Few reports on salt marsh fungi are from the following hosts: Apiaceae: Crithmum maritimum (one taxon: Phoma sp.), Typhaceae: Typha spp. (five taxa: Arundellina typhae, Chaetomium sp., Magnisphaera spartinae, Pleospora pelagica, Remispora hamata); Compositae: Artemisia maritima (two taxon: Neocamarosporium artemisiae, N. maritimae); Caryophyllaceae: Spergularia marina (one taxon: Cladosporium algarum); Plumbaginaceae: Limonium sp. (one taxon: Mycosphaerella salicorniae); Armeria pungens (one taxon: Mycosphaerella staticicola); Juncaginaceae: Triglochin sp. and T. maritima (one taxon: Stemphylium triglochinicola); Primulaceae: Lysimachia maritima (two taxa: Leptosphaeria orae-maris, Stemphylium vesicarium); Ruppiaceae: Ruppia maritima (one taxon: Flamingomyces ruppiae); and Zosteraceae: Zostera marina (one taxon: Corollospora ramulosa) and Zostera sp. (Asteromyces cruciatus). Alva et al. [160] report Penicillium chrysogenum as an endophyte from Zostera japonica.
Fourteen taxa were documented from unidentified salt marsh plants. All of the taxa belong to Ascomycota (seven Dothideomycetes, five Sordariomycetes, one Eurotiomycetes).

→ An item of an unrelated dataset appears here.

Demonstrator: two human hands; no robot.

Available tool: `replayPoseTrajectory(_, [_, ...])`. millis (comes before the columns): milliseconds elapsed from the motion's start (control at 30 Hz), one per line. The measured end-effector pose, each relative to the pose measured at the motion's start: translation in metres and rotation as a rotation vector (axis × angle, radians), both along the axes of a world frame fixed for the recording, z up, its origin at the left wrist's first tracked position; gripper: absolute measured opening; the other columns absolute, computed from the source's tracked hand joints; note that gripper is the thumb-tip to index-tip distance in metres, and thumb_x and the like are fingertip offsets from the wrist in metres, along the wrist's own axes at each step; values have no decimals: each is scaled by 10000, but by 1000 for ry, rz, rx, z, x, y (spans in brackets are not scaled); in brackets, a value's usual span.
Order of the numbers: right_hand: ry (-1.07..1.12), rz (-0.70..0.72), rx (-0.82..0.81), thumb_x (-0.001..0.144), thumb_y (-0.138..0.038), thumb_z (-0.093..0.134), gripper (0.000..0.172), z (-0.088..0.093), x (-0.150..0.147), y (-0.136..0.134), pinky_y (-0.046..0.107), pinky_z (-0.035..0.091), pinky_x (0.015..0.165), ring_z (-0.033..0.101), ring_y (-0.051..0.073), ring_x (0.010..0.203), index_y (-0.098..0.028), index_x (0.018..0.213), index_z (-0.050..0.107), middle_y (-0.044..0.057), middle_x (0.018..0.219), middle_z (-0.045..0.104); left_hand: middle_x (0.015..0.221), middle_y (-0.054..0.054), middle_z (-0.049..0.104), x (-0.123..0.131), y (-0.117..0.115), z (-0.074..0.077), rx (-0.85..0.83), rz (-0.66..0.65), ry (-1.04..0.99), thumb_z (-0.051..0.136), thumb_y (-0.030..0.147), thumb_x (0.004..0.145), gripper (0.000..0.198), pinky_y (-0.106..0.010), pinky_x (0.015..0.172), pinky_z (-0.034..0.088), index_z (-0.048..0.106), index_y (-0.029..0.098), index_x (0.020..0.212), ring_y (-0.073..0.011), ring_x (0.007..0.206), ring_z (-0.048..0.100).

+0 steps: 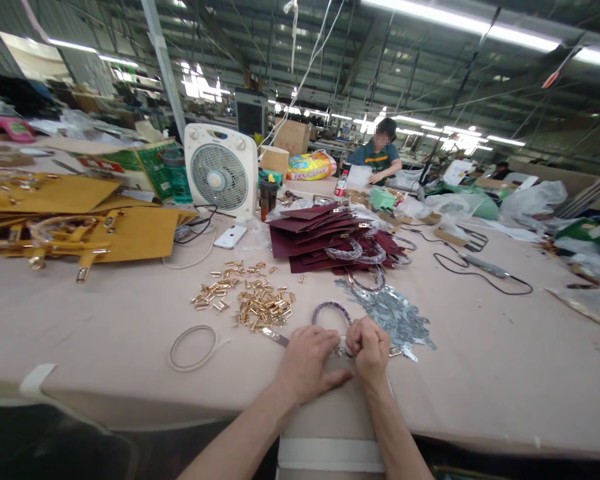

Pleosporalean taxa from six families account for half of the taxa (the following seven species: Camarosporium palliatum, C. roumeguerei, Coniothyrium obiones, Halobyssothecium obiones, Periconia sp., Loratospora aestuarii, Pleospora pelvetiae).

4. Geographical Distribution of Salt Marsh Fungi

The salt marsh fungi reported are from countries of three major oceans, as documented in Figure 14. The Atlantic Ocean consists of 12 countries, wherein the USA had the highest number of species recorded (232 taxa) followed by the UK (101 taxa), the Netherlands (74 taxa), and Argentina (51 taxa). China had the highest number of salt marsh fungi in the Pacific Ocean with 165 taxa reported, while in the Indian Ocean, India reported the highest taxa (16 taxa). Most of the biodiversity studies documenting salt marsh fungi in the Atlantic Ocean are mostly from the USA and the UK and this reflects the high number of taxa [32,36,38,49,61]. China ranked second with the most number of salt marsh fungal taxa, mainly due to the biodiversity study in Phragmites australis conducted by Poon et al. [41].
Figure 14. The number of salt marsh fungi reported in the Pacific, Atlantic, and Indian Oceans.
The geographical distribution of salt marsh fungi and the different halophytes are presented in Figure 15. The fungi associated with salt marsh grass Phragmites australis have been studied in different countries (Australia, Belgium, Egypt, France, Germany, China, Iraq, Japan, the Netherlands, South Australia, Thailand). Spartina alterniflora was recorded in countries along the Atlantic (Argentina, Canada, France, USA) and the Indian Ocean (India), but lacks data from countries in the Pacific Ocean.
Figure 15. Map of countries showing the global distribution of fungal diversity studies in halophytes. The different color of each pie chart represents the hosts, and the angle measured the number of their fungal associates.

United States of America

Most of the studies of halophytes-associated fungi were concentrated on the United States of America (USA) (Figure 16). Table 1 lists the salt marsh fungi in 20 states. Florida has been the frequently studied, wherein seven hosts (Juncus roemerianus: 108 taxa; Spartina × townsendii: 1; Spartina alterniflora: 16; Spartina cynosuroides: 3; Spartina densiflora: 1; Spartina patens: 2; Spartina spp.: 3) were observed for salt marsh fungi. Six hosts were studied in North Carolina, wherein Juncus roemerianus harbored the highest number of fungi (48 taxa). In Rhode Island, Spartina alterniflora accounts for the highest number of fungi, with 41 taxa recorded.
Figure 16. Map of the United States of America (USA) showing the distribution of fungal diversity studies of halophytes in different states. The different color of each pie chart represents the hosts, and the angle measured the number of their fungal associates.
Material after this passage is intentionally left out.